33. Having looked at the law, I turn to the judge’s decision. I conclude that he got the law wrong by concluding that the appellant could win his appeal because he had been in the United Kingdom before 31 December 2020, was in a durable relationship with the sponsor, did not have a residence card, and was in this country unlawfully. That is not a proper interpretation of the definition of “durable partner” in Annex 1. Having said that, one really cannot blame the judge for the error. The legal position was close to being impenetrable.
34. The judge did not address the Withdrawal Agreement. Given the appellant’s circumstances, he could not benefit from any of its provisions in any event.
35. As mentioned earlier, Article 8 was not considered by the judge.
36. This means that the judge’s decision is erroneous and should be set aside (in other words, it no longer has any effect).
What happens next?
37. I now have to make a new decision in the appellant’s case. I had considered whether there should be another hearing in the Upper Tribunal. The appellant expressed a desire to come to another hearing if one were to take place.
38. Ms Isherwood said that I should go on and re-make the decision in this case without a further hearing. She submitted that the appellant simply could not win his appeal and there was no point in prolonging these proceedings.
39. I have decided that there should not be another hearing in this case. My reasons for this are as follows.
40. First, as I told the appellant at the hearing, in this appeal I am only able to look at the law which relates to the EUSS and the Withdrawal Agreement. I cannot look at human rights.
41. Second, there can be no new evidence which would relate to the EUSS and/or the Withdrawal Agreement. New evidence would almost certainly relate to the family unit’s current circumstances and those are not something that I am able to consider.
42. Third, I appreciate that attending another hearing would involve travel, bringing along the baby or arranging childcare. In addition, because the law is so difficult to explain and understand, I cannot see any possibility of the appellant been able to make any relevant submissions (arguments) which relate to his appeal.
43. Therefore, I am going to go on and make my own decision in the case based on the evidence I already have.
Re-making the decision
44. I find as a fact that the appellant’s relationship with the sponsor and his child is entirely genuine. I find that he has been in a durable relationship with the sponsor since, at the latest, November 2020. I find that the couple’s child is a British citizen.
45. I do not propose to repeat everything I have said about the EUSS and Annex 1. Relying on what I have already set out in this decision, I conclude that the appellant cannot meet the definition of “durable partner” and therefore “family member” under the EUSS, specifically Appendix EU. This means that his appeal must fail in respect of the Immigration Rules.
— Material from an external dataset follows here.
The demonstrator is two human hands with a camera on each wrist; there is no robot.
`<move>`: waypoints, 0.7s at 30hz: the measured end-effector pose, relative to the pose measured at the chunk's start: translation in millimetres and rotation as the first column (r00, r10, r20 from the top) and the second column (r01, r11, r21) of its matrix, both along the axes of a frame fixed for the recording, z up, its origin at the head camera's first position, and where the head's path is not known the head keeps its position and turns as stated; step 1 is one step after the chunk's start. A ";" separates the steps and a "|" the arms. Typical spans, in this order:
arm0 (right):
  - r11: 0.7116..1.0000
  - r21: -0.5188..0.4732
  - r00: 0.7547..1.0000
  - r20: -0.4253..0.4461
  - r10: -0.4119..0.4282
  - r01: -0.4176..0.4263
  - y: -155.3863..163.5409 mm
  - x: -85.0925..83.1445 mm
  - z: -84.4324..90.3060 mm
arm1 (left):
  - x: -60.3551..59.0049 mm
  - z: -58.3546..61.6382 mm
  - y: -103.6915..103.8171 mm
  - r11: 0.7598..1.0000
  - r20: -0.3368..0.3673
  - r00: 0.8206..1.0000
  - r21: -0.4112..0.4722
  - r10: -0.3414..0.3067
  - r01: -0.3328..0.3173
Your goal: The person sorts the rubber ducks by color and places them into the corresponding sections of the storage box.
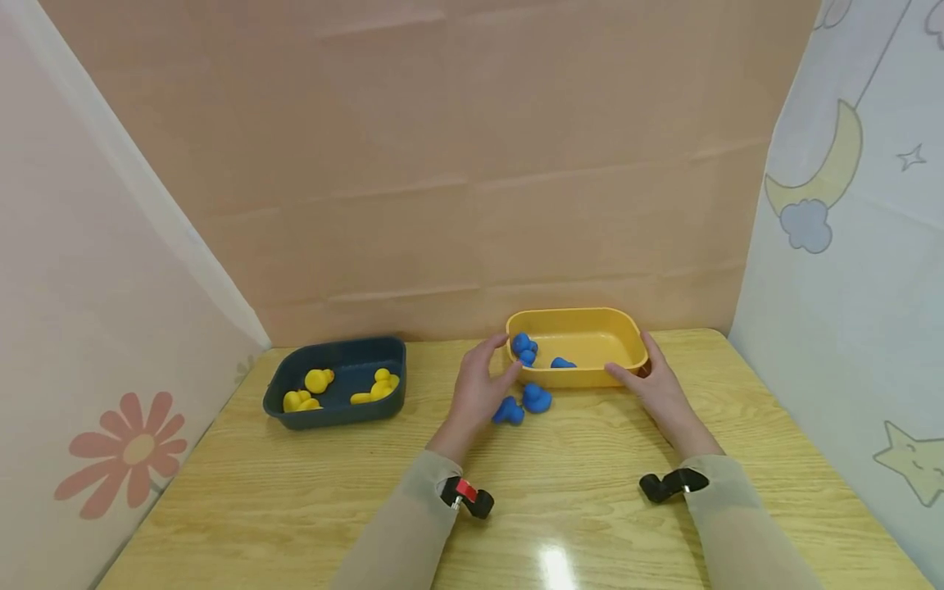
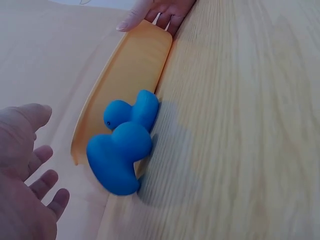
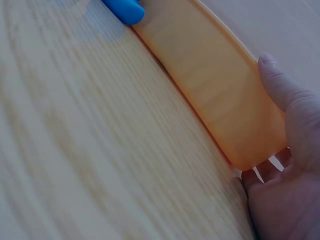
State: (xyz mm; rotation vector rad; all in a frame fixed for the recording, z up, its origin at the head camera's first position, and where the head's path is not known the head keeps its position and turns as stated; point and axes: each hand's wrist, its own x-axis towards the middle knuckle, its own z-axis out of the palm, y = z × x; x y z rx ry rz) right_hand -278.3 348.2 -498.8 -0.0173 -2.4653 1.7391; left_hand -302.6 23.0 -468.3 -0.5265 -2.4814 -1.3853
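Observation:
A yellow plastic bin (image 1: 571, 378) stands at the back of the table, with blue rubber ducks (image 1: 524, 348) inside near its left end. Its right end is held by my right hand (image 1: 660, 392), thumb at the near rim and fingers bent around the end wall, as the right wrist view shows. My left hand (image 1: 474, 392) is beside the bin's left end, fingers spread and relaxed; the left wrist view shows a gap between it and the bin. Two blue ducks, one (image 1: 537, 398) nearer the bin and another (image 1: 509, 410) by my left hand, lie on the wood in front.
A dark blue bin (image 1: 347, 419) with several yellow rubber ducks (image 1: 319, 379) stands at the table's back left. Paper-like sheeting (image 1: 472, 164) rises behind the table, and printed panels stand at both sides. Each wrist wears a black camera mount (image 1: 466, 494).

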 end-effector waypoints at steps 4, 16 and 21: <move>1.000 0.008 1.000 -0.001 0.000 0.000 0.8 -0.5 -0.1 | 5.6 0.7 -11.8 0.998 0.027 0.998 -0.020 -0.052 0.052; 1.000 0.018 1.000 0.015 -0.009 0.008 3.0 -3.1 -1.9 | 10.6 -6.6 -37.5 0.963 0.055 0.963 -0.042 -0.264 0.266; 1.000 0.006 1.000 0.011 0.000 -0.001 2.6 -3.5 -1.6 | 10.6 -13.1 -43.2 0.940 0.132 0.935 -0.041 -0.330 0.338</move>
46. The Withdrawal Agreement cannot help the appellant either. On the basis of the decision in Celik, he cannot rely on proportionality to succeed in his appeal. He has had the opportunity of independent judges considering his case. This means that the appeal must fail in respect of the Withdrawal Agreement.
47. Again, I emphasise that I am unable to look at the appellant’s human rights. If the appellant wants to have his human rights considered, he must make an application to the respondent, supported by evidence.
Anonymity
48. There is no need for an anonymity direction in this case.
Notice of Decision
49. The making of the decision of the First-tier Tribunal did involve the making of an error on a point of law.
50. I exercise my discretion under section 12(2)(a) of the Tribunals, Courts and Enforcement Act 2007 and set aside the decision of the First-tier Tribunal.
51. I re-make the decision by dismissing the appeal on all grounds under the Immigration (Citizens' Rights Appeals)(EU Exit) Regulations 2020.